Attribute Interception and Dynamic Attribute Access in Python: `__getattr__`, `__getattribute__`, and `__setattr__`

Attribute Interception and Dynamic Attribute Access in Python: __getattr__, __getattribute__, and __setattr__

In Python, attribute interception refers to the ability to customize the handling of accessing, setting, or deleting object attributes through special methods. These three core methods form the cornerstone of dynamic attribute access in Python.

1. The Difference Between __getattr__ and __getattribute__

  • __getattr__: Triggered only when normal attribute lookup fails. When accessing a non-existent attribute, Python calls this method as a fallback mechanism.
  • __getattribute__: Triggered on every attribute access, regardless of whether the attribute exists.
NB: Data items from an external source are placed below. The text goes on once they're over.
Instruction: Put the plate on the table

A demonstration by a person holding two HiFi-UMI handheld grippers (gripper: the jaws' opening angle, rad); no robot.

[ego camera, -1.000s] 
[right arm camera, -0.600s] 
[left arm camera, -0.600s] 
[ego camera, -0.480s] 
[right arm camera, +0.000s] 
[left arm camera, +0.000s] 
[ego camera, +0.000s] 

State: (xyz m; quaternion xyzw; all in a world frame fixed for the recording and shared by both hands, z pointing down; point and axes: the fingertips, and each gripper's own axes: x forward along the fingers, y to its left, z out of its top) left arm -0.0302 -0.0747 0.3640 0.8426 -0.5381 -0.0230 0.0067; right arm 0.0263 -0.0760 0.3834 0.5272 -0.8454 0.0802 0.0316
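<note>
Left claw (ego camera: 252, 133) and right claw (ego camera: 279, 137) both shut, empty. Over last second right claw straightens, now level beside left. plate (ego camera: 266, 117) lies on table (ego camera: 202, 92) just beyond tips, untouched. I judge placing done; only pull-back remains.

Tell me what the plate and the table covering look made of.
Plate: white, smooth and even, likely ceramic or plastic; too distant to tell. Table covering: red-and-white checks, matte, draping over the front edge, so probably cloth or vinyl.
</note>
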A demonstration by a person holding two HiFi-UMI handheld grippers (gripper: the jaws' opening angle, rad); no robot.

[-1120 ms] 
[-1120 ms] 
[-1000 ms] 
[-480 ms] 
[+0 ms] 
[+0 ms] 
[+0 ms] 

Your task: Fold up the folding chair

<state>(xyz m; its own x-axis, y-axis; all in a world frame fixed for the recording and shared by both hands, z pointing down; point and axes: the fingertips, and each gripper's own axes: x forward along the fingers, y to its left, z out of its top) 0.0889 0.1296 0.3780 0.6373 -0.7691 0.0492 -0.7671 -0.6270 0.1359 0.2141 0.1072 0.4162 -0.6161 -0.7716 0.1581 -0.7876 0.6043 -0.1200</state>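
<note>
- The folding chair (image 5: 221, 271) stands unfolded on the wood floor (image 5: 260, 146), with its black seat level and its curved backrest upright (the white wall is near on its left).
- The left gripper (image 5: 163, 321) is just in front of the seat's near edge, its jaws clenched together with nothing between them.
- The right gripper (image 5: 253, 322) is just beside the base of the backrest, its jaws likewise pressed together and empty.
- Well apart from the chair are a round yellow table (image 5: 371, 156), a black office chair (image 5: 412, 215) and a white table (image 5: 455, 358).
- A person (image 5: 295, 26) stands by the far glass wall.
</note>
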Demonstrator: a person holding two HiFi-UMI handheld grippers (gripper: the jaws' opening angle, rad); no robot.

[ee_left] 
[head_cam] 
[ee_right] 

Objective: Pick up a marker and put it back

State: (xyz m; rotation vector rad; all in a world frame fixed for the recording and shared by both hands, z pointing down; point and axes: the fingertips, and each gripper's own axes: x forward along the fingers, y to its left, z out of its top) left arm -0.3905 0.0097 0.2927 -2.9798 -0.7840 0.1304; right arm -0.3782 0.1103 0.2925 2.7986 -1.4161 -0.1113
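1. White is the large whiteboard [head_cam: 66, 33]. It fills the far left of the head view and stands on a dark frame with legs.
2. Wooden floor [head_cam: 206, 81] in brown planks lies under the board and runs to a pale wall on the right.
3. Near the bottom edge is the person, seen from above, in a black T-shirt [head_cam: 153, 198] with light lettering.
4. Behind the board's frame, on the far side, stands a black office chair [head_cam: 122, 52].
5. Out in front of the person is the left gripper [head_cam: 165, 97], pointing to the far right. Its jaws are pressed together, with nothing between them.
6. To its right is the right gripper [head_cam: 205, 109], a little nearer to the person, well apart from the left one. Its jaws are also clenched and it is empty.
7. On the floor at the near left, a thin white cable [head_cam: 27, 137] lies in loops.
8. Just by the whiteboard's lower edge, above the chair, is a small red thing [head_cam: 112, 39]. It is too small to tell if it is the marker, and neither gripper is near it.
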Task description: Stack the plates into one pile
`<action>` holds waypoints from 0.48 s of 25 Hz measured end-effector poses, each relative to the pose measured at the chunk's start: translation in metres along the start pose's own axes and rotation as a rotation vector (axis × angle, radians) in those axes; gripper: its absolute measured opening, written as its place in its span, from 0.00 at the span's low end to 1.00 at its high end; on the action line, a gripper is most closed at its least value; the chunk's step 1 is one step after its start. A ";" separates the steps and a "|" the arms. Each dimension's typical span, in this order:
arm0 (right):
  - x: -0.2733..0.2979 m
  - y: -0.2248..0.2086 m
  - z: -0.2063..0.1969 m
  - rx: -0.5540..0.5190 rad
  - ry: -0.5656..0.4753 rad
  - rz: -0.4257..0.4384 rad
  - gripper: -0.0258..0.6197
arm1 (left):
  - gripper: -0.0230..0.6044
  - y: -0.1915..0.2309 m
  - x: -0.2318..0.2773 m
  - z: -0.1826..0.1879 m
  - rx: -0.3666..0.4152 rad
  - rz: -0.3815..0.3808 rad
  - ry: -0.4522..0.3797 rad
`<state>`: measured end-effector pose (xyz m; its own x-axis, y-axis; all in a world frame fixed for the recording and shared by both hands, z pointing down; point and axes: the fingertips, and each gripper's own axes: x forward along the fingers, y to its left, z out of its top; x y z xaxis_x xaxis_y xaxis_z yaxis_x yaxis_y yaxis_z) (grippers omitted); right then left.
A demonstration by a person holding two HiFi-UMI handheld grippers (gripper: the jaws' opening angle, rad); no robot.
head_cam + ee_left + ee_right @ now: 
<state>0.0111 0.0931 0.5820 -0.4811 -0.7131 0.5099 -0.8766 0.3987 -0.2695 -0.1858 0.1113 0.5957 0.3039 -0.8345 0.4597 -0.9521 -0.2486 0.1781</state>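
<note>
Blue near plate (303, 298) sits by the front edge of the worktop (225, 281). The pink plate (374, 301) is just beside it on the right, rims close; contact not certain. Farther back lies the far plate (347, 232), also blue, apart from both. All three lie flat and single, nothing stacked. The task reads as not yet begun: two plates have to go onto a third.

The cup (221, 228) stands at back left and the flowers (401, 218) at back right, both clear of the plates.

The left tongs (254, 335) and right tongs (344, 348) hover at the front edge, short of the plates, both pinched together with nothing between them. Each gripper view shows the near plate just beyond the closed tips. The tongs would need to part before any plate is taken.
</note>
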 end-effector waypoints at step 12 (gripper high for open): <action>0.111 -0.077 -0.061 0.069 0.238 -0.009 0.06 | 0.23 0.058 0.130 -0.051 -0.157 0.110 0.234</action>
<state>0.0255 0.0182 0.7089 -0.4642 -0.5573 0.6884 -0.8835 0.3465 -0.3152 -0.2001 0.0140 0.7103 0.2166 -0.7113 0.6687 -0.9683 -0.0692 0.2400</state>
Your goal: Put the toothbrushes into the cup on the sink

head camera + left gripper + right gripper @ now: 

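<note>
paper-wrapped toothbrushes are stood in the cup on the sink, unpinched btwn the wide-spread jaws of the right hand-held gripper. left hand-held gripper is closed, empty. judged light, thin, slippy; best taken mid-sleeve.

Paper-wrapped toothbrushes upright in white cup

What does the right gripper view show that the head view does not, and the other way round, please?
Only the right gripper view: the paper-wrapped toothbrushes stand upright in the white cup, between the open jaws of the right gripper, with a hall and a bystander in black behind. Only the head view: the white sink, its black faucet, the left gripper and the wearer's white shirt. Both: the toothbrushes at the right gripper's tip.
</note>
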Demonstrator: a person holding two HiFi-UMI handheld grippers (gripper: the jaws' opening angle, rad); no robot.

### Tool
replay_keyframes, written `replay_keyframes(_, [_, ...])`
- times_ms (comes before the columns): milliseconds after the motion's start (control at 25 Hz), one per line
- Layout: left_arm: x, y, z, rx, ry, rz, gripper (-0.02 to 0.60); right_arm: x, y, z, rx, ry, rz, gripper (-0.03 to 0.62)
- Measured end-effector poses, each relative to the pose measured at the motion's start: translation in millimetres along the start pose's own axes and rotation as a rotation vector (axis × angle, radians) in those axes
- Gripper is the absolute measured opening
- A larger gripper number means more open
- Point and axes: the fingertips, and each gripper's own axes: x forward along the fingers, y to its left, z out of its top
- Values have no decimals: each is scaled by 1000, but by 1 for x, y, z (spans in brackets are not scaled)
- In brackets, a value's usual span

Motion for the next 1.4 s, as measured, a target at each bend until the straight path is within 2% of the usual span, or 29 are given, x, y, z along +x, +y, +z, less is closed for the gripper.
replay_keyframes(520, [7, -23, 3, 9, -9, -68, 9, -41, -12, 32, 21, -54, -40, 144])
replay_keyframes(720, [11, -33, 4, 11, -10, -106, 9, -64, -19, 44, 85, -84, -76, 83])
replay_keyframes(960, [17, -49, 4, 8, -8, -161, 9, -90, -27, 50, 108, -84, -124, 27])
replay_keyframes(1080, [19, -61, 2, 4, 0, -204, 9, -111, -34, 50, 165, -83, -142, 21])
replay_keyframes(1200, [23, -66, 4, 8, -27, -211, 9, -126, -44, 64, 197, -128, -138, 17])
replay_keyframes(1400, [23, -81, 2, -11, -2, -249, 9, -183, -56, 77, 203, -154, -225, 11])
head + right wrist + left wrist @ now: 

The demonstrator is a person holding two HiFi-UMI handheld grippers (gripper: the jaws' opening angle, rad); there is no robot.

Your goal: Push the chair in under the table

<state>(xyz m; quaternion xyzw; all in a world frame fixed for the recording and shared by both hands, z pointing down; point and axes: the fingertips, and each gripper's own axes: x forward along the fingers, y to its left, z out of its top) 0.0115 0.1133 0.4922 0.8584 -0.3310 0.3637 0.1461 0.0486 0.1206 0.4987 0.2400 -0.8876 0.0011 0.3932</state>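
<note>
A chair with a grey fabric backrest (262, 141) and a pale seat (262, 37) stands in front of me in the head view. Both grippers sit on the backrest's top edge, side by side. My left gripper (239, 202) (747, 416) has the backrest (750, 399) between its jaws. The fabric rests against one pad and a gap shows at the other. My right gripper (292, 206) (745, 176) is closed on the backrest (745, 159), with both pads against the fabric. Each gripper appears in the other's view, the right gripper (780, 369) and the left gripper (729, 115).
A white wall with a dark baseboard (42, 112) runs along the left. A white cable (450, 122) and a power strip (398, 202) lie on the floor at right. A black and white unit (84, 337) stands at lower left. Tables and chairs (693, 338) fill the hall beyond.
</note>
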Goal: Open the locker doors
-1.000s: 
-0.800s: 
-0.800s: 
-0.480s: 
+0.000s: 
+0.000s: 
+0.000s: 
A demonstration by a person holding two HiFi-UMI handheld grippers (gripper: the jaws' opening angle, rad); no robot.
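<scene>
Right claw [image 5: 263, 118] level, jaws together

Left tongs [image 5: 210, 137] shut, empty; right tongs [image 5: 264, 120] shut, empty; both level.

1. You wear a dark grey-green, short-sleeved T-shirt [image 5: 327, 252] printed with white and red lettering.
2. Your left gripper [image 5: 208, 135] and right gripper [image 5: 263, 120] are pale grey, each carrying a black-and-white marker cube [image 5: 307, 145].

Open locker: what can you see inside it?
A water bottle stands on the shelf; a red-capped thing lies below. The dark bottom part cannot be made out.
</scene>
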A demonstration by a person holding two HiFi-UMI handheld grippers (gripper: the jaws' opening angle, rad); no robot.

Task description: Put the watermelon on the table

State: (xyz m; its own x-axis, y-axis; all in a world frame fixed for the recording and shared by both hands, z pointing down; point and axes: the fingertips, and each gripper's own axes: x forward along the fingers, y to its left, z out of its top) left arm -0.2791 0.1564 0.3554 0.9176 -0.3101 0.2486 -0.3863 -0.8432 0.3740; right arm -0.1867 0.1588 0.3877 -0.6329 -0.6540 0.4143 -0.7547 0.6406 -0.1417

It completely takes over the attribute lookup process.

Example Demonstration:

class DynamicClass:
    def __init__(self):
        self.existing_attr = "I am an existing attribute"
    
    def __getattr__(self, name):
        print(f"__getattr__ triggered, accessing non-existent attribute: {name}")
        return f"Dynamically created attribute: {name}"
    
    def __getattribute__(self, name):
        print(f"__getattribute__ triggered, accessing attribute: {name}")
        return super().__getattribute__(name)  # Must call parent method to avoid recursion

obj = DynamicClass()
print(obj.existing_attr)  # Triggers __getattribute__
print(obj.non_existing)   # First triggers __getattribute__, then triggers __getattr__

Output:

__getattribute__ triggered, accessing attribute: existing_attr
I am an existing attribute
__getattribute__ triggered, accessing attribute: non_existing
__getattr__ triggered, accessing non-existent attribute: non_existing
Dynamically created attribute: non_existing

2. How __setattr__ Works

__setattr__ is triggered every time an attribute is set, including initialization assignments in __init__. Special care must be taken to avoid recursive calls:

class SafeSetAttr:
    def __init__(self):
        self._data = {}  # Use a special name to avoid recursion
        self.value = 10   # This will trigger __setattr__
    
    def __setattr__(self, name, value):
        if name == "_data":  # Allow _data initialization
            super().__setattr__(name, value)
        else:
            print(f"Setting attribute {name} = {value}")
            self._data[name] = value  # Store in internal dictionary

obj = SafeSetAttr()
obj.new_attr = "hello"  # Triggers __setattr__
print(obj._data)        # View stored data

4. Practical Application Scenario: Dynamic Proxy Pattern

Combining these methods enables powerful dynamic proxy functionality:

class AttributeProxy:
    """Forwards attribute access to another object"""
    def __init__(self, target):
        super().__setattr__('_target', target)  # Bypass __setattr__
    
    def __getattr__(self, name):
        return getattr(self._target, name)  # Forward to target object
    
    def __setattr__(self, name, value):
        setattr(self._target, name, value)

class RealClass:
    def __init__(self):
        self.x = 100

real = RealClass()
proxy = AttributeProxy(real)
print(proxy.x)      # Access attribute through proxy
proxy.y = 200       # Set attribute through proxy

5. Considerations and Best Practices

  • Must use super() in __getattribute__ and __setattr__ to avoid recursion.
  • __getattr__ should handle non-existent attributes; for known attributes, it should raise an AttributeError.
  • Performance considerations: __getattribute__ affects all attribute accesses, so use it with caution.

By combining these three special methods, advanced functionalities such as attribute validation, lazy loading, and dynamic creation can be achieved, fully demonstrating Python's dynamic nature.